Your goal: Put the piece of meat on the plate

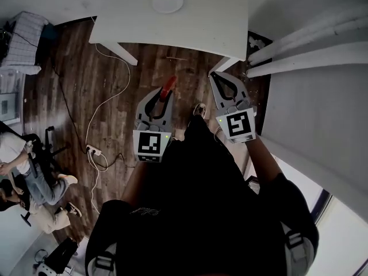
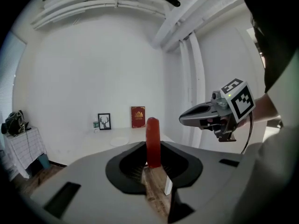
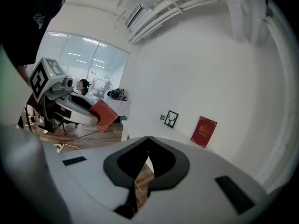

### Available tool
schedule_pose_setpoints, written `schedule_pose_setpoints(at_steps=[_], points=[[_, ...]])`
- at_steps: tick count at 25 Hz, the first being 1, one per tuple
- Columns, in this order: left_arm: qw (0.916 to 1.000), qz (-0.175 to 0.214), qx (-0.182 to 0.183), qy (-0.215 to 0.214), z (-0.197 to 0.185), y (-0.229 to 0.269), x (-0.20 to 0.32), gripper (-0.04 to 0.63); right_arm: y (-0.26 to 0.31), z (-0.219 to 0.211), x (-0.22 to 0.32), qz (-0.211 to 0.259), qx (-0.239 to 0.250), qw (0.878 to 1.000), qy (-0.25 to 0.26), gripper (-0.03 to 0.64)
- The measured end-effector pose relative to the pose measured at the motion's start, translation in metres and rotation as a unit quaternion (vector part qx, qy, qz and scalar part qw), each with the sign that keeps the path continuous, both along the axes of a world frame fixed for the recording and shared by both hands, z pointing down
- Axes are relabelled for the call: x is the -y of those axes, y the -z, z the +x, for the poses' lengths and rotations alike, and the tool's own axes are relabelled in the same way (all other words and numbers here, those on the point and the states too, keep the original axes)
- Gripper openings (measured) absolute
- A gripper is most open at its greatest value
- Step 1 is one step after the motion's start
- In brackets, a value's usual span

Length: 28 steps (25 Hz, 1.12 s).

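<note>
There are two hand-held grippers, the left hand-held gripper point(image 1: 163, 95) and the right hand-held gripper point(image 1: 214, 75). There is one piece of meat point(image 2: 153, 141), one plate point(image 1: 167, 2), one table point(image 1: 218, 16), one deer picture point(image 2: 104, 121) and one red book point(image 2: 138, 116).

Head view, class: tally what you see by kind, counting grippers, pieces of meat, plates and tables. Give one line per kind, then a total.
grippers: 2, the left gripper and the right gripper
piece of meat: 1
plate: 1
table: 1
Total: 5
</note>
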<state>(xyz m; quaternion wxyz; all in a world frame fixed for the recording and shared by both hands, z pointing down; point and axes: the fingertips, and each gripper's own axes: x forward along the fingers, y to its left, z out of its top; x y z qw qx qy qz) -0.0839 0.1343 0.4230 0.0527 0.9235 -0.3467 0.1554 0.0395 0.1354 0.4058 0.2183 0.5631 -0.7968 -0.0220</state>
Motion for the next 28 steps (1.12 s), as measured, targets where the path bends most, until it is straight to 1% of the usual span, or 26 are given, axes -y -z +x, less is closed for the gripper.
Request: schedule_pose_setpoints(at_steps=[3,6,11,14,18,23,26,28], points=[[0.9997,-0.01,0.015,-0.016,0.033,-0.008,0.015,0.084,-0.003,0.03,0.016,-0.002,0.022,1.0,0.016,0.021],[0.9992,-0.015,0.026,-0.027,0.065,-0.014,0.033,0.084,-0.011,0.063,0.031,-0.01,0.027,0.999,0.019,0.021],[0.9992,-0.029,0.024,-0.007,0.098,-0.017,0.069,0.084,-0.024,0.1,0.054,-0.024,0.05,0.998,0.012,0.021],[0.9991,-0.031,0.029,-0.007,0.112,-0.019,0.081,0.084,-0.028,0.104,0.067,-0.022,0.05,0.998,0.025,0.021],[0.9984,-0.022,0.047,-0.023,0.121,-0.024,0.102,0.084,-0.027,0.099,0.091,-0.018,0.044,0.997,0.054,0.021],[0.9956,-0.008,0.069,-0.063,0.128,-0.034,0.14,0.084,-0.032,0.094,0.121,-0.044,0.016,0.995,0.091,0.021],[0.9945,-0.009,0.078,-0.069,0.133,-0.035,0.167,0.084,-0.032,0.094,0.136,-0.051,0.012,0.993,0.106,0.021],[0.9928,0.004,0.093,-0.075,0.139,-0.033,0.189,0.084,-0.029,0.096,0.155,-0.051,0.01,0.992,0.116,0.021]])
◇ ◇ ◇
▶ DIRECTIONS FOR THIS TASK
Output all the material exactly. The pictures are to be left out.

▶ EXERCISE SOLUTION
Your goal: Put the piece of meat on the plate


### Available tool
schedule_pose_setpoints, written `schedule_pose_setpoints(at_steps=[_], points=[[_, ...]])`
- at_steps: tick count at 25 Hz, the first being 1, one per tuple
- Columns, in this order: left_arm: qw (0.916 to 1.000), qz (-0.175 to 0.214), qx (-0.182 to 0.183), qy (-0.215 to 0.214), z (-0.197 to 0.185), y (-0.229 to 0.269), x (-0.20 to 0.32), gripper (-0.04 to 0.63); right_arm: y (-0.26 to 0.31), z (-0.219 to 0.211), x (-0.22 to 0.32), qz (-0.211 to 0.259), qx (-0.239 to 0.250), qw (0.878 to 1.000), qy (-0.25 to 0.26), gripper (-0.03 to 0.64)
- The measured end-effector pose relative to the pose measured at the motion's start, translation in metres and rotation as a unit quaternion (vector part qx, qy, qz and scalar part qw), each with the sign that keeps the path continuous, both along the axes of a world frame fixed for the recording and shared by both hands, z pointing down
- Axes are relabelled for the call: x is the -y of those axes, y the -z, z the +x, for the poses' lengths and rotations alike, and the tool's own axes are relabelled in the same way (all other words and numbers here, those on the point and the states too, keep the original axes)
- Gripper openings (measured) absolute
- A gripper is most open at its greatest value
- Step 1 is one step after the motion's start
- In brackets, a value's usual span

Length: 28 steps (25 Hz, 1.12 s).

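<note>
There are two hand-held grippers, the left hand-held gripper point(image 1: 163, 95) and the right hand-held gripper point(image 1: 214, 75). There is one piece of meat point(image 2: 153, 141), one plate point(image 1: 167, 2), one table point(image 1: 218, 16), one deer picture point(image 2: 104, 121) and one red book point(image 2: 138, 116).

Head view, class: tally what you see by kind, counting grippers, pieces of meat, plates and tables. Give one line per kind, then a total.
grippers: 2, the left gripper and the right gripper
piece of meat: 1
plate: 1
table: 1
Total: 5
</note>
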<state>(xyz m; quaternion wxyz; all in a world frame fixed for the recording and shared by both hands, z pointing down; point and axes: the fingertips, and each gripper's own axes: x forward along the fingers, y to its left, z out of its top; x y z qw qx qy qz) -0.0839 0.1343 0.4230 0.0527 0.9235 -0.3467 0.1554 0.0395 0.1354 0.4058 0.2183 0.5631 -0.7968 -0.0220</state>
Motion for the next 28 steps (1.12 s), as measured, targets where the path bends most, until it is straight to 1% of the usual span, or 26 are given, axes -y -z +x, less is closed for the gripper.
Request: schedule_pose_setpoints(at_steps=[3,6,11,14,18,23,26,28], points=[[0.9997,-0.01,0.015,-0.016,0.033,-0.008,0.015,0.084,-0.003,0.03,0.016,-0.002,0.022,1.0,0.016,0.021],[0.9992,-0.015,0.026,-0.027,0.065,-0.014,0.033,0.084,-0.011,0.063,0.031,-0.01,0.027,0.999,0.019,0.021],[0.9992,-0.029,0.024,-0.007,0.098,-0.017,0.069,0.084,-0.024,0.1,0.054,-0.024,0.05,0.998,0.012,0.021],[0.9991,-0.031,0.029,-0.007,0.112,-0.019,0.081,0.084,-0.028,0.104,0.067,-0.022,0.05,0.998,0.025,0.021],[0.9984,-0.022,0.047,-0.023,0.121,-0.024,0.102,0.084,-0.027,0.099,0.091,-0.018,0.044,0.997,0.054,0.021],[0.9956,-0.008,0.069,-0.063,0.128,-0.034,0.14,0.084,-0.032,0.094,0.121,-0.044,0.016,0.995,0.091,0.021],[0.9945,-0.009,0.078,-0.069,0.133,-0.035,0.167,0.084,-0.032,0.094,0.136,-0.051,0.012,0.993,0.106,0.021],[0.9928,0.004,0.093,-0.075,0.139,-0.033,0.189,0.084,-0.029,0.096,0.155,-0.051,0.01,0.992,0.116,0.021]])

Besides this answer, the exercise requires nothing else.